> Assigned task: Reply with one number: the count of lines in the listing that contain the string "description".

> Provided data:
--- START ---

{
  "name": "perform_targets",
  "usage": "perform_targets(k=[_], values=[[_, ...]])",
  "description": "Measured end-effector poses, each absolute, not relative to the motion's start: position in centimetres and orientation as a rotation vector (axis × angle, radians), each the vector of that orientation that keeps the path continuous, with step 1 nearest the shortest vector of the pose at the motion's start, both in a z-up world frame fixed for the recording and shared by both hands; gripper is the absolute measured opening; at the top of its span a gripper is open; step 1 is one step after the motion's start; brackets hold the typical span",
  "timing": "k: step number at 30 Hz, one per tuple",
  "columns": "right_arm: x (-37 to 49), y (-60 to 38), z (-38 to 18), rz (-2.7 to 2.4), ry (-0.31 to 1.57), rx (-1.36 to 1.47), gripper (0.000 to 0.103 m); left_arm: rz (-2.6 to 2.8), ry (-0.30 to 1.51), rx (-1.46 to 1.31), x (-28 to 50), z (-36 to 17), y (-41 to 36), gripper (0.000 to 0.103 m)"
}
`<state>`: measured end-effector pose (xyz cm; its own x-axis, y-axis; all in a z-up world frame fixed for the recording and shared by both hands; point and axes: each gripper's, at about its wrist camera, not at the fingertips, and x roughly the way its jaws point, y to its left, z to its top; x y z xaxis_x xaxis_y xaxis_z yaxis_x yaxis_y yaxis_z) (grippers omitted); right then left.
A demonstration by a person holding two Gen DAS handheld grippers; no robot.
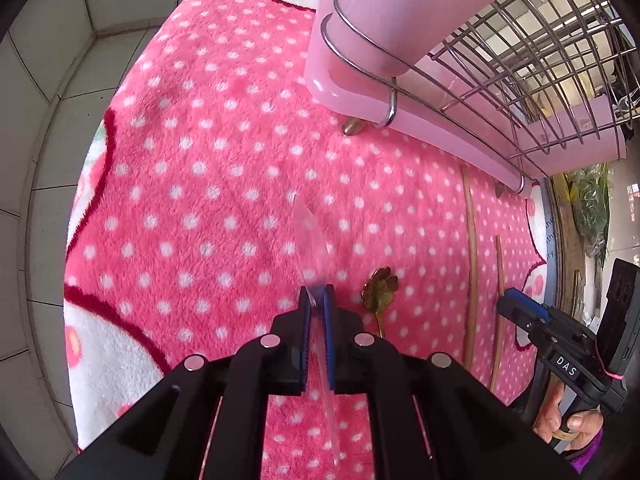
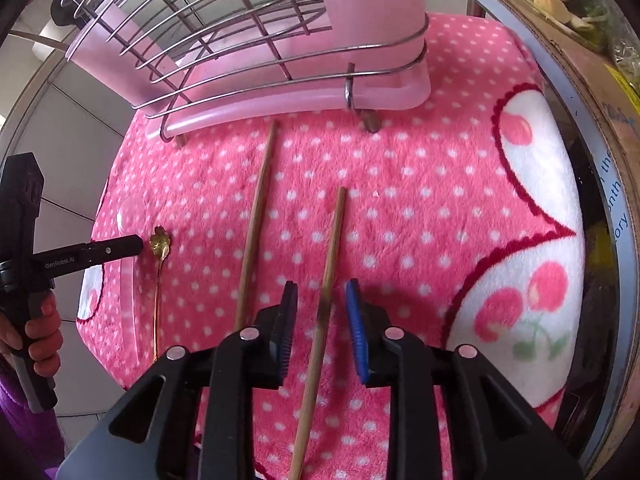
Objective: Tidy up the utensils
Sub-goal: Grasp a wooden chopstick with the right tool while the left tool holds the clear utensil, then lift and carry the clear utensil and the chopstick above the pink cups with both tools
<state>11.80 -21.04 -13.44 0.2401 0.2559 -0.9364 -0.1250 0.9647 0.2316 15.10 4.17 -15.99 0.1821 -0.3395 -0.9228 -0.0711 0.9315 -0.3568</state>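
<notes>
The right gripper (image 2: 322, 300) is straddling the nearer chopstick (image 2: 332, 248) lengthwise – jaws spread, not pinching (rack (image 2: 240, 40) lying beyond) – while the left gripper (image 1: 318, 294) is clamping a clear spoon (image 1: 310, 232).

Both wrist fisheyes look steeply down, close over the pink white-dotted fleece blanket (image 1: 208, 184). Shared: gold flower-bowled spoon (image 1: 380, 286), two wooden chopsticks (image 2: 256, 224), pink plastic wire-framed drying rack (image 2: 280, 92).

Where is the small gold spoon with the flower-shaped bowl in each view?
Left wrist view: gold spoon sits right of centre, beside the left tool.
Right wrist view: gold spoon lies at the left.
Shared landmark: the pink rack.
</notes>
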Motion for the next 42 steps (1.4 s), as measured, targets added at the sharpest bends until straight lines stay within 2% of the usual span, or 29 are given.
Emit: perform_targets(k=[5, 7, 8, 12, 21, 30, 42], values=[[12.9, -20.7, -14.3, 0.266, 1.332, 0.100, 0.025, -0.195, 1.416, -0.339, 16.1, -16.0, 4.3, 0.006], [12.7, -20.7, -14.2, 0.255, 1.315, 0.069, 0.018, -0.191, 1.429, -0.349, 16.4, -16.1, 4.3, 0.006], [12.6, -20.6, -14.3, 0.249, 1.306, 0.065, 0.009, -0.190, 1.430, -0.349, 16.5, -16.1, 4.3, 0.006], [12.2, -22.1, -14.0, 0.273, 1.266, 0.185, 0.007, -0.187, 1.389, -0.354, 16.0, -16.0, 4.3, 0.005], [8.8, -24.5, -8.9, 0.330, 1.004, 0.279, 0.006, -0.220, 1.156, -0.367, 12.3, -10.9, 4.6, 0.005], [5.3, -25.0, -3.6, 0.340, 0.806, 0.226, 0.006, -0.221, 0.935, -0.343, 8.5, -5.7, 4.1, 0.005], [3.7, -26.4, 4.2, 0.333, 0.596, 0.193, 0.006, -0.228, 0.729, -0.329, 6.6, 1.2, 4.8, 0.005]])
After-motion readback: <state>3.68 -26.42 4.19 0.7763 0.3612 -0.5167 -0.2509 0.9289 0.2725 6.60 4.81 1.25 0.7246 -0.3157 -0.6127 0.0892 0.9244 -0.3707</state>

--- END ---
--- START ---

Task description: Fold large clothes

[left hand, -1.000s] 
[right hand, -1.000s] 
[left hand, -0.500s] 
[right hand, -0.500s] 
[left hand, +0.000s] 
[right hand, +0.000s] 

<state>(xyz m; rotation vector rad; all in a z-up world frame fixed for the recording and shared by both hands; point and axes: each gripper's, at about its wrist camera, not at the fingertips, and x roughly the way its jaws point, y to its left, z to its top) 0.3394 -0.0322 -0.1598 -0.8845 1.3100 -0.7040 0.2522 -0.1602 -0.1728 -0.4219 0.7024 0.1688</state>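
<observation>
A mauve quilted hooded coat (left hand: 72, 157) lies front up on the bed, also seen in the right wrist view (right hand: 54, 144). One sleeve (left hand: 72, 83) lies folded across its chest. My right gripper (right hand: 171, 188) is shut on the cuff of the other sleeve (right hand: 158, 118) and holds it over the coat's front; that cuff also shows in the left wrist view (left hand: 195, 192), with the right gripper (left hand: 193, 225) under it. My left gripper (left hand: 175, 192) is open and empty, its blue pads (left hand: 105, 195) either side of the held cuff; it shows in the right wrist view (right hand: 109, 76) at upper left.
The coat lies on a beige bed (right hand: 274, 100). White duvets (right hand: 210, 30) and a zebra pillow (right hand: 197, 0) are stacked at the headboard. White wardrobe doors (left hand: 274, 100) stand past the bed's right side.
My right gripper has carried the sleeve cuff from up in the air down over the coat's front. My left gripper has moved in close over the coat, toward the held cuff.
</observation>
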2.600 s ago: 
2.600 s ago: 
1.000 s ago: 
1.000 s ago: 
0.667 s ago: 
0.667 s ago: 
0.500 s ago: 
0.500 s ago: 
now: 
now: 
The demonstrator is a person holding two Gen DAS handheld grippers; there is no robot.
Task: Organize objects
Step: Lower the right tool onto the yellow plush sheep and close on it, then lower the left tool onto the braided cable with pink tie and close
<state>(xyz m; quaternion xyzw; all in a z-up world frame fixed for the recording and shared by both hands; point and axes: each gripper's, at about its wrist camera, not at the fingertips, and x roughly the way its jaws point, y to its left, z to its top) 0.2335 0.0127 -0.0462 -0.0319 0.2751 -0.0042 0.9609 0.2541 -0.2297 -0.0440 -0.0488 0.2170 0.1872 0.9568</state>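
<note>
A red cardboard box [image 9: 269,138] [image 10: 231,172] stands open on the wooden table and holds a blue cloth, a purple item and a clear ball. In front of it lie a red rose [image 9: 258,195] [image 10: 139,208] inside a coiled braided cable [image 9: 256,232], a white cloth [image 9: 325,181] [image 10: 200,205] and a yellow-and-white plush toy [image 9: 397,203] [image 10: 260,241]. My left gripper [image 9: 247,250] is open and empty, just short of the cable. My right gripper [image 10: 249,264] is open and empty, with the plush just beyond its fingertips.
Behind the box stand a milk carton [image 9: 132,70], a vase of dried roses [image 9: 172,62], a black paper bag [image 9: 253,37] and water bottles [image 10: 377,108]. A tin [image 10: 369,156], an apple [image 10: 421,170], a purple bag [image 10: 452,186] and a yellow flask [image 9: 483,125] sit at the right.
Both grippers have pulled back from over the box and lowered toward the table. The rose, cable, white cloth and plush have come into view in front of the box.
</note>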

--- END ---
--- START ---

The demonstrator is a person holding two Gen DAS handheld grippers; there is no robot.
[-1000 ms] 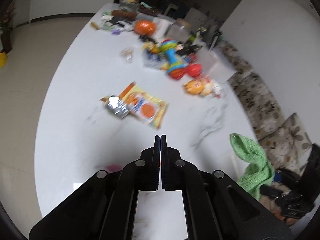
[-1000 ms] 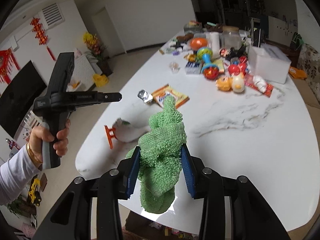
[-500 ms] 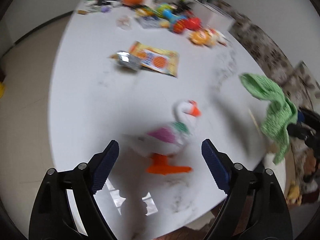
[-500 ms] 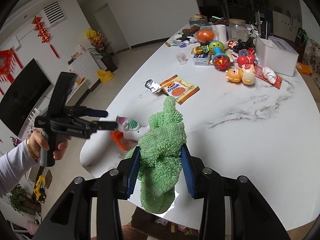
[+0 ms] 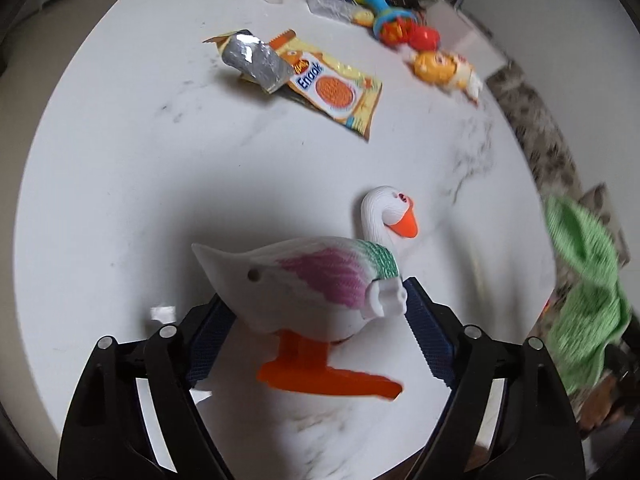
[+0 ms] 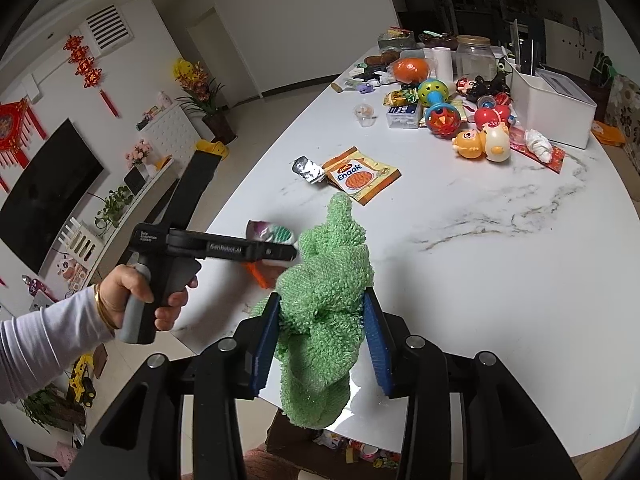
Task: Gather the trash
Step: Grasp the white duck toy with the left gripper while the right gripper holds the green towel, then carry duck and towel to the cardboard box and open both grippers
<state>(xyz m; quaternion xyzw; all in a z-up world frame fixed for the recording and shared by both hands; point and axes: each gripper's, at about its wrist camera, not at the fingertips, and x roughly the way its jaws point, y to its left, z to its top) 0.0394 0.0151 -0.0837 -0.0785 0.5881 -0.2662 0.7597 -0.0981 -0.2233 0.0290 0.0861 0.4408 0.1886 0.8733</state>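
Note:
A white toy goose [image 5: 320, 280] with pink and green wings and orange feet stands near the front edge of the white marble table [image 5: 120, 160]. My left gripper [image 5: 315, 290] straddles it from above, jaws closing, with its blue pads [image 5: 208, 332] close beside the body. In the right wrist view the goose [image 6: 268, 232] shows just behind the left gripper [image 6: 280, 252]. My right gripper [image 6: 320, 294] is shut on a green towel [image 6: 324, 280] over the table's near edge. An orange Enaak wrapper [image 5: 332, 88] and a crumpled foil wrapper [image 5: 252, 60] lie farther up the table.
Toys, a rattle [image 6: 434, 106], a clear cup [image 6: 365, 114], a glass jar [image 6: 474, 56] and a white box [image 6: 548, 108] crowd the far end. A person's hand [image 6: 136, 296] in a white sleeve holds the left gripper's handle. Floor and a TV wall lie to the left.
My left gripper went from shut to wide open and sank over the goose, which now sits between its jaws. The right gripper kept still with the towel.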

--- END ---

> Solved exercise: 2